Cape Town - Ajax Cape Town head coach Muhsin Ertugral believes the current state of South African football is getting progressively worse.
The Turkish-born coach first arrived in the country in 1999 when he was entrusted with mentoring Soweto giants Kaizer Chiefs.
In what would become an on and off 20-year relationship with South African clubs, Ertugral went on to guide many Absa Premiership teams namely Santos, Golden Arrows and Orlando Pirates.
In what was an honest post-match press conference after his side's 2-1 defeat against Mamelodi Sundowns earlier this week, Ertugral said he believed football in the Absa Premiership is not getting any better.
"In that side in Europe, it’s a different world out there. When I came first in 1999 to this country (SA), it was totally different football that was played. So, it’s getting more worse," Ertugral said.
"I feel like sometimes coming back here it’s like the highways, you can’t follow the cars. Precision is more important.
"Players are getting so much money in this country they don’t know what to do with it. And they want to play in Europe, who is going to take you there?"

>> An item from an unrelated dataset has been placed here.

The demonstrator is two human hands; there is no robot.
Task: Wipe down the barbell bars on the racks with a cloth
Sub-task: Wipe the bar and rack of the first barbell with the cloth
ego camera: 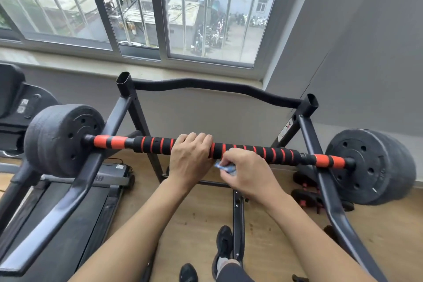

Ertugral explained how he helped former Cape Town City captain Lebogang Manyama get signed by Turkish side Konyaspor and revealed how the 26-year-old has been struggling to get game time.
"The best player Lebo Manyama which I have put in Turkey, to Konyaspor, a great team in Turkey which are not doing very well and he’s not considered to be on the bench,” said Ertugral.

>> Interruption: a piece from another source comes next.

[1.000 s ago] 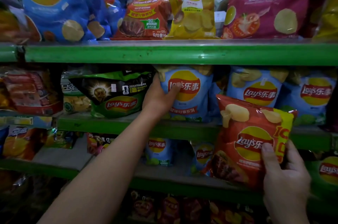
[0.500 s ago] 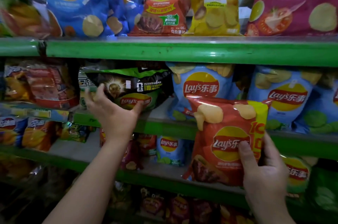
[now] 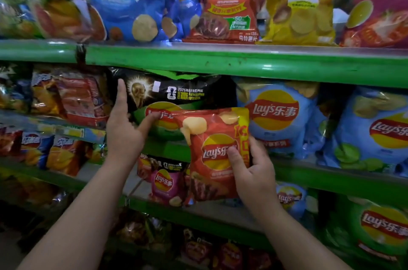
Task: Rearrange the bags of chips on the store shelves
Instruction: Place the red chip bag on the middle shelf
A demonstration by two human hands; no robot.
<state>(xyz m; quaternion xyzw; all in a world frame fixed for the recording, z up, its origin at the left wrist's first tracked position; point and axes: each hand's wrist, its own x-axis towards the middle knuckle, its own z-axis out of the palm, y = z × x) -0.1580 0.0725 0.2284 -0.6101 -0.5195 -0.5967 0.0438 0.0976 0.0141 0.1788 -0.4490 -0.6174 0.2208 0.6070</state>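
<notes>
My right hand (image 3: pixel 254 172) grips a red Lay's chip bag (image 3: pixel 212 148) by its lower right side and holds it upright in front of the middle shelf. My left hand (image 3: pixel 123 128) rests on the left end of a black and green Lay's bag (image 3: pixel 172 95) that lies on the middle shelf, index finger up along its edge, thumb pressed on its front. The red bag overlaps the lower right of the black and green bag. To the right of both stands a light blue Lay's bag (image 3: pixel 276 115).
Green shelf rails (image 3: pixel 220 64) run across at several heights. The top shelf holds blue (image 3: pixel 132 0), orange (image 3: pixel 229 18), yellow (image 3: pixel 300 9) and magenta (image 3: pixel 379 9) bags. Orange snack bags (image 3: pixel 72 97) fill the left. A pink bag (image 3: pixel 165 181) sits on the shelf below.
My left hand left the light blue bag and moved left onto the black and green bag. My right hand brought the red bag up and left, in front of that bag.
</notes>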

"The coach tells me, 'What is this'?
"Guys, out there is not easy, tell me one South African player that plays in the Premier League, La Liga, Italy or in the Bundesliga - we need to ask ourselves why not?
"In the 90s I don’t know how many? These are questions that need to be asked."
Ertugral did offer some advice as to how to curb the problem.
"I’m still on the FIFA technical committee and that’s what we are discussing every time," the 58-year-old continued.
"In the end, what we are going to present to the coaches that they are going to do?
"In South Africa, it’s like you're going to the primary school, to the university...
"I just spoke to a friend of mine from Freiburg, he’s the head of the academy at Freiburg. He said to me once a week the players must do a presentation on a topic.
"We can hardly talk to our (South African) players, they just listen. They don’t give feedback because they’ve been suppressed, and that’s what the problem is.
"It’s important to me that they need to talk, they need to be open because when the whistle blows, they need to play.
"They don’t want to talk to you guys (media), these elements, they need to be a little more educated and that’s our problem, the coaches’ problem."